Guorui Feng received his BS and MS in computational mathematics from Jilin University, China in 1998 and 2001 respectively. He received his PhD in electronic engineering from Shanghai Jiaotong University, China 2005. From January to December in 2006, he was an assistant professor in East China Normal University, China. During 2007, he was a research fellow in Nanyang Technological University, Singapore. Now he is with the School of Communication and Information Engineering, Shanghai University, China.
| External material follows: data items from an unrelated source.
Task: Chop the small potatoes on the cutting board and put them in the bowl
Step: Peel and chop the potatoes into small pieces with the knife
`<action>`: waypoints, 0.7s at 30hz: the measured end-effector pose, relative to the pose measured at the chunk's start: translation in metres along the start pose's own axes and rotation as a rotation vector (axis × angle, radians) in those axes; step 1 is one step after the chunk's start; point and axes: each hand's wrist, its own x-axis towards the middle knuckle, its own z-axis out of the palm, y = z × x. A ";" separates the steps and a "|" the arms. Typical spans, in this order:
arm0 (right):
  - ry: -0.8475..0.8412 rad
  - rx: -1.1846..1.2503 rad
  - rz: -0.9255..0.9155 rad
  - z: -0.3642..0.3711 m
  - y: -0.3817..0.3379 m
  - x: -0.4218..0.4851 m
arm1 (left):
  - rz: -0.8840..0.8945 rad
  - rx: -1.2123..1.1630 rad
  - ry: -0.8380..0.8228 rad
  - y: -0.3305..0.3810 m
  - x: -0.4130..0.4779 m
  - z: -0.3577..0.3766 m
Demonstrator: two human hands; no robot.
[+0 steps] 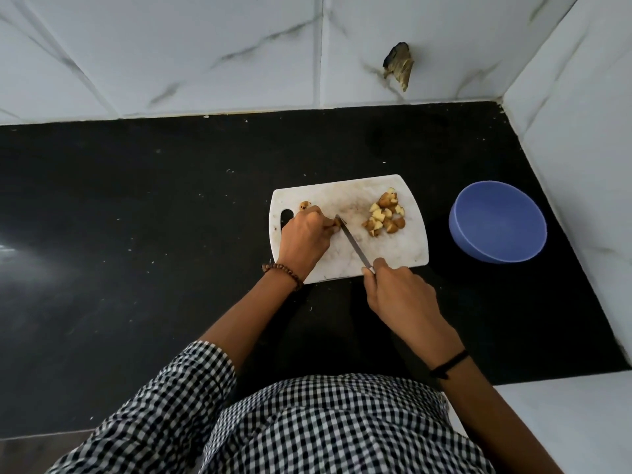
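Observation:
A white cutting board [393, 248] lies on the black counter. On its right part sits a heap of chopped potato pieces [384, 217]. One small whole potato [304, 205] lies near the board's handle hole. My left hand [304, 239] pinches a small potato [333, 227] on the board, mostly hidden by the fingers. My right hand [398, 292] grips the handle of a knife [352, 242], whose blade tip rests against that potato. A blue bowl [497, 222] stands to the right of the board and holds nothing.
The black counter [154, 217] ends at white marble-look tiled walls behind and on the right. A broken hole in the tile [400, 65] shows on the back wall. The counter's near right corner meets a white ledge [564, 422].

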 end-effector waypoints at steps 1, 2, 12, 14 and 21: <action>-0.018 0.004 0.002 -0.005 0.001 -0.001 | -0.004 -0.008 0.000 0.000 0.000 0.000; -0.038 0.010 0.005 -0.010 0.002 -0.002 | -0.008 -0.017 0.001 0.000 0.000 -0.001; 0.003 0.058 0.010 -0.031 0.020 -0.012 | -0.010 -0.100 -0.003 -0.006 0.002 0.000; 0.003 0.130 0.020 -0.034 0.020 -0.011 | -0.015 -0.115 -0.019 -0.010 0.004 0.001; -0.021 0.350 0.042 -0.039 0.015 0.010 | 0.072 -0.144 -0.110 -0.017 0.013 -0.006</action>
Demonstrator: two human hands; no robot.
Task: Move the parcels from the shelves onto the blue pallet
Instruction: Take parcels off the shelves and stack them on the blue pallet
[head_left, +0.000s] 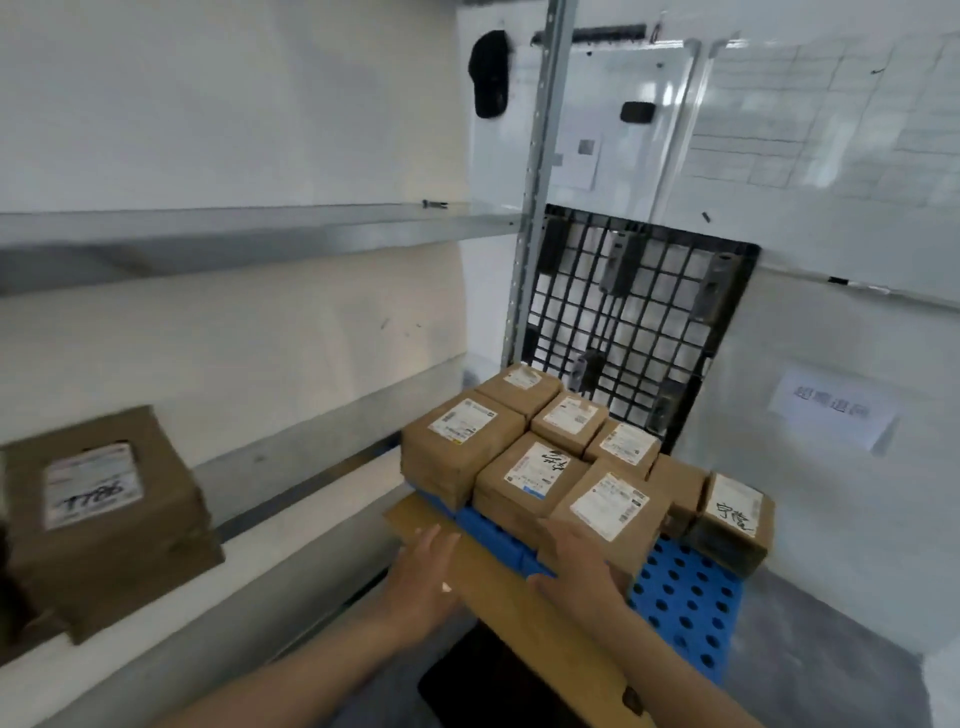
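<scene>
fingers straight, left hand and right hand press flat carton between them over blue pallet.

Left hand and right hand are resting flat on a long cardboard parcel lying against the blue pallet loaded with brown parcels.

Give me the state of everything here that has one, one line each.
Blue pallet: flat, partly loaded.
Stacked parcels: on the pallet, labels up.
Flat carton: held over the pallet's near edge.
Left hand: fingers straight, against the carton.
Right hand: on the carton, grip unclear.
Shelf parcel: not yet moved.
Black pallet: standing upright on edge.
</scene>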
His current research interests include pattern recognition, image processing, image content security and computational intelligence.

Jian Wang received his BS and MS in mechanical engineering from Nanjing University of Aeronautics and Astronautics (NUAA), China in 2001 and 2005, respectively, and his PhD in mechanical engineering from Shanghai Jiaotong University, China. He is currently an associate researcher at the Third Research Institute of the Ministry of Public Security, China. His research interests include computer vision, pattern recognition, artificial intelligence, and equipment automation.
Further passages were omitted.